You beat me to it. I just hold a sawzall blade in my hand, and make several scores, then put the hose clamp around the hub, tap a few times and you are golden. You can also put glue around and light it on fire, someone posted that here from youtube.


----------



## Tommy plumber (Feb 19, 2010)

How do you like that grey glue? I don't care for it.


----------



## love2surf927 (Dec 22, 2011)

jtplumber said:


> Do they make them in6"?


Missed the 6" part maybe not


----------



## 422 plumber (Jul 31, 2008)

I like it, it's good to use on a hub that has been chiseled. It flows into and fills any gaps.


----------



## Leach713 (Nov 1, 2013)

Tommy plumber said:


> How do you like that grey glue? I don't care for it.


I prefer blue glue , teaches me to work fast and get it right first time heh 
Our company require us to use grey glue on 6" and up , for some odd reason


----------



## redbeardplumber (Dec 4, 2012)

What is a hub saver boys?

I use the gear clamp trick.


----------



## wyrickmech (Mar 16, 2013)

Leach713 said:


> I prefer blue glue , teaches me to work fast and get it right first time heh Our company require us to use grey glue on 6" and up , for some odd reason


 that's because the other glue isn't rated for the larger sizes.


----------



## wyrickmech (Mar 16, 2013)

redbeardplumber said:


> What is a hub saver boys? I use the gear clamp trick.


 hub saver is a tool that simply looks like a propeller with a guide. It shaves the pipe back out of the fitting if it wasn't so cold out I would go get one for a pict. Good tool to have on service truck.


----------



## Bayside500 (May 16, 2009)

and please wear safety glasses while using the screwdriver to remove the pipe, i know a plumber who lost an eye doing that


----------



## 504Plumber (Jan 26, 2011)

You'll poke your eye out kid


----------



## Leach713 (Nov 1, 2013)

mccmech said:


> English classes as well. ;-)


Sorry wrote it quick


----------



## Letterrip (Jul 28, 2013)

Do the hub savers work on drainage? I've had terrible luck with them on pressure. And I like the grey glue, or at least a medium set glue for 3" and up. When (not if) you make a mistake, it is much more forgiving!!


----------



## wyrickmech (Mar 16, 2013)

Letterrip said:


> Do the hub savers work on drainage? I've had terrible luck with them on pressure.

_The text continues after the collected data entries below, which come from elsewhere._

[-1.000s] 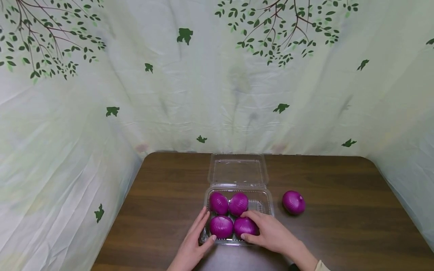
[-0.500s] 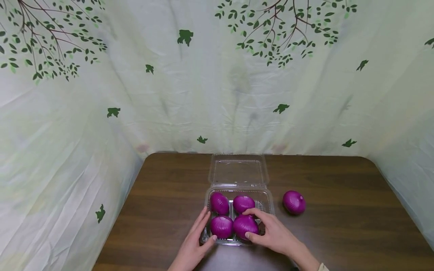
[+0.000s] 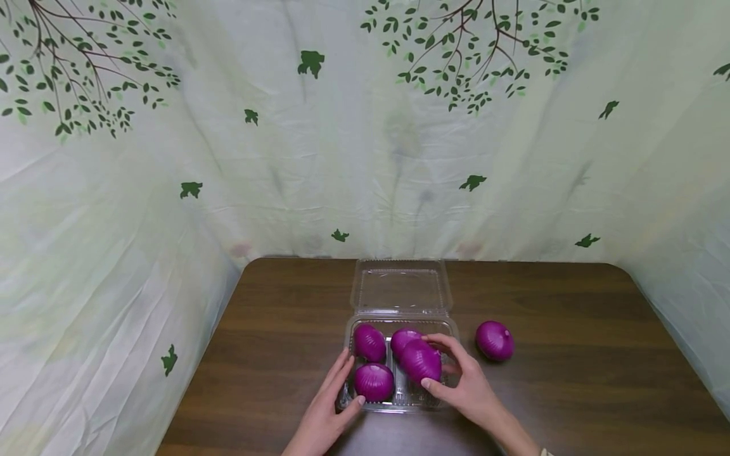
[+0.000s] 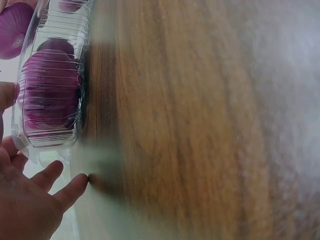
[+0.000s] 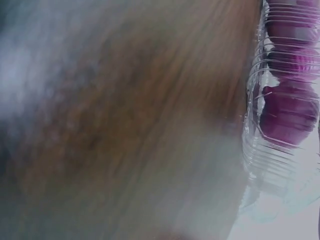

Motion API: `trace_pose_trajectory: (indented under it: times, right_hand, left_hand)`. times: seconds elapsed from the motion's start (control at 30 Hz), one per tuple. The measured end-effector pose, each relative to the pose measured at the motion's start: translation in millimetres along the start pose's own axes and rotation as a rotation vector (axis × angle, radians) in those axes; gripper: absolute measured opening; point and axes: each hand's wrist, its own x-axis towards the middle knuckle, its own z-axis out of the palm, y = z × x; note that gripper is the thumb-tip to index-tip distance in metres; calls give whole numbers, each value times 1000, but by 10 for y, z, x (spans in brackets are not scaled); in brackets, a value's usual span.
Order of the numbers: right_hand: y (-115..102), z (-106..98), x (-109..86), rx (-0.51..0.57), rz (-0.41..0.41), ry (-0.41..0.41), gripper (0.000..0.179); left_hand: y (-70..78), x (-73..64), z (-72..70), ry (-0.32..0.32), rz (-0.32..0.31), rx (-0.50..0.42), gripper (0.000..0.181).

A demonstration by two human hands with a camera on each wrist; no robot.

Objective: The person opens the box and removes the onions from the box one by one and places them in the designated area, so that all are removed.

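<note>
A clear plastic clamshell container (image 3: 410, 398) lies on the table with its lid (image 3: 400, 288) folded back. My right hand (image 3: 470, 383) pinches a red onion (image 3: 421, 361) between thumb and fingers, raised over the container's right side and partly covering another red onion (image 3: 403, 339) behind it. Two more red onions (image 3: 373, 382) sit in the left half. At the left front corner, my left hand (image 3: 325, 399) touches the container with fingers straight and spread; in the left wrist view, its thumb is at the rim and other fingers (image 4: 71, 192) stretch past the corner.
Right of the container, one more red onion (image 3: 494, 341) rests on the dark wooden table (image 3: 570, 380). Behind and at both sides hangs a pale curtain (image 3: 371, 158) with printed leaves and branches.
My right hand has lifted the front right onion up and slightly back, baring the container floor beneath it. The back right onion has shifted and turned. My left hand has stayed in place.
</note>
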Motion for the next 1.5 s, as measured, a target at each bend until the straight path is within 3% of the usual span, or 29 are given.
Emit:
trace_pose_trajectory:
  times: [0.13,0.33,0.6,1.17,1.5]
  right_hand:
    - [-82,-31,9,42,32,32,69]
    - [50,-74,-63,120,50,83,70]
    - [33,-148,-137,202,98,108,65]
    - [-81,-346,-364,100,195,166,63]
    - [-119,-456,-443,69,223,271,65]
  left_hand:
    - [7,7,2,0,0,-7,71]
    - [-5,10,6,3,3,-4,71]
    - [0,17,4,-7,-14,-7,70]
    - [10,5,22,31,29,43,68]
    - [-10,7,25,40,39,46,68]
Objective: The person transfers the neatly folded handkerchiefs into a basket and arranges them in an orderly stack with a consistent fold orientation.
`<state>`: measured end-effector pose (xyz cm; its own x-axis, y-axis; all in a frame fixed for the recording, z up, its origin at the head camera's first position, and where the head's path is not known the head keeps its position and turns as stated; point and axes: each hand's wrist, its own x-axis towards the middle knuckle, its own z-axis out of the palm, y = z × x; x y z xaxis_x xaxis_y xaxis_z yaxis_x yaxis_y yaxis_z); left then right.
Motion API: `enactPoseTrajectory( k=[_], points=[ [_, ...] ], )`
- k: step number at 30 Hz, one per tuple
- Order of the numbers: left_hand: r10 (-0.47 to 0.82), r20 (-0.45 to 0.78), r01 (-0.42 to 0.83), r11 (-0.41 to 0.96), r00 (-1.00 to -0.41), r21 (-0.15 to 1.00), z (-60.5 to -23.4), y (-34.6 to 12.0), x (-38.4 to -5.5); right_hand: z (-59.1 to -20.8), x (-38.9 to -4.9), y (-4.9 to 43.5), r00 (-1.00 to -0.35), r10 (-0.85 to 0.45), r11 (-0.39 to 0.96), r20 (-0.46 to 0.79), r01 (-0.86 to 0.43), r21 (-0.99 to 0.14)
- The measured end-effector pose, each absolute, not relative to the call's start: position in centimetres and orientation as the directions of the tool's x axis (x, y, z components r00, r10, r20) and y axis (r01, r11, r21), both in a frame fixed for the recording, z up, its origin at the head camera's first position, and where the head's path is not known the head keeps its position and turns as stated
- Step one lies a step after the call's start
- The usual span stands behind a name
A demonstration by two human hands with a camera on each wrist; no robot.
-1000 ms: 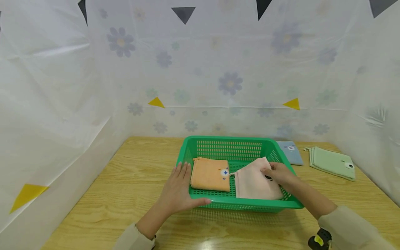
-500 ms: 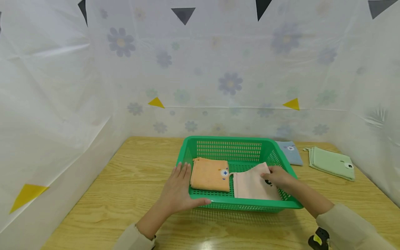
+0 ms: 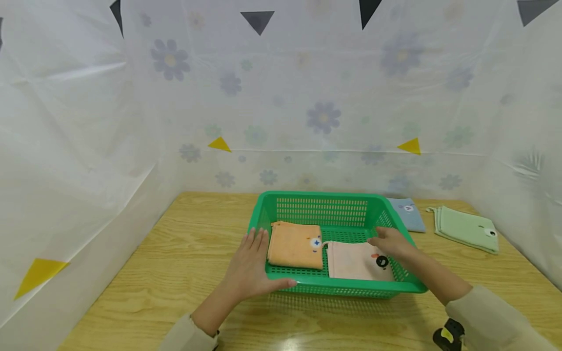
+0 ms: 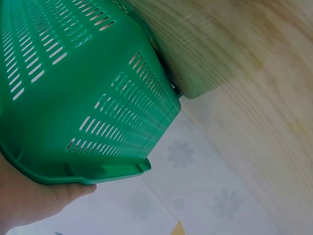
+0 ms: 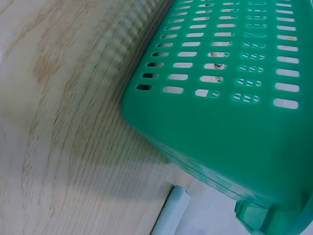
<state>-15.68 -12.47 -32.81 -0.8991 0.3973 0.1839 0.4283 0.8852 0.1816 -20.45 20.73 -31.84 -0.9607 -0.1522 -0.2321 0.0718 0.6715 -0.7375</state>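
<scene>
Pale pink folded towel (image 3: 353, 261) lies flat in the near right part of the green plastic basket (image 3: 322, 194), its layered, folded edge turned left and its lower edge partly hidden behind the near rim. A thin hanging loop (image 3: 326, 243) sticks out at its upper left corner, toward the orange folded towel (image 3: 294, 246) beside it. Toward its right side the pink cloth carries a round black motif (image 3: 382, 262) with a light mark inside, and a small reddish-orange oval (image 3: 375, 255) just up and left of it. The right hand (image 3: 395, 243) hovers over the towel's upper right corner, thumb and fingers slightly apart with nothing pinched between them; whether they touch the cloth cannot be told. The left hand (image 3: 250, 273) rests on the basket's near left corner, fingers straight and close together, thumb spread wide along the near rim. On the wooden table (image 3: 189, 234), a blue towel (image 3: 410, 217) shows partly behind the basket's right side, and a green folded towel (image 3: 467, 229) lies farther right.
</scene>
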Motion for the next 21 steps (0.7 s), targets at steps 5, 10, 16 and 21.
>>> enactPoseTrajectory(
  k=[5,10,16,21],
  points=[
    [0.394,0.179,0.424,0.887,-0.902,0.184,-32.8,-12.4,-15.7,-31.7,-20.2,20.9,-0.966,-0.173,0.646,-0.194,0.037,-0.763],
    [0.393,0.183,0.424,0.888,-0.901,0.180,-32.8,-12.4,-15.7,-31.5,-20.0,21.3,-0.975,-0.174,0.624,-0.136,-0.002,-0.781],
    [0.393,0.201,0.428,0.885,-0.897,0.180,-32.9,-12.4,-15.8,-31.3,-19.5,22.1,-0.979,-0.191,0.589,-0.071,-0.057,-0.806],
    [0.391,0.200,0.426,0.886,-0.899,0.183,-32.9,-12.4,-15.8,-31.1,-19.5,22.5,-0.982,-0.186,0.502,-0.022,-0.076,-0.861]
  ],
)
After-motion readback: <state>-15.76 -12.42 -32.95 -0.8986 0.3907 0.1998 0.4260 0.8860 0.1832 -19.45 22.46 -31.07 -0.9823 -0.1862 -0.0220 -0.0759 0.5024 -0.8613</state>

And I like the grey glue, or at least a medium set glue for 3" and up. When (not if) you make a mistake, it is much more forgiving!!


 the hub saver was designed for PVC drainage pipe there is a brand with a replaceable cutting edge and a longer guide that works better. I can't remember the brand it was expensive.


----------



## 504Plumber (Jan 26, 2011)

These work like a charm, with a hole hawg. Watch it with abs, it will melt the hub if you're not careful and hold on incase it grabs.


----------



## Leach713 (Nov 1, 2013)

504Plumber said:


> Video Link: http://m.youtube.com/watch?v=zXhSg8HuocQ These work like a charm, with a hole hawg. Watch it with abs, it will melt the hub if you're not careful and hold on incase it grabs.



Wow time to invest in one 
How Muuuuch???


----------



## 504Plumber (Jan 26, 2011)

Leach713 said:


> Wow time to invest in one How Muuuuch???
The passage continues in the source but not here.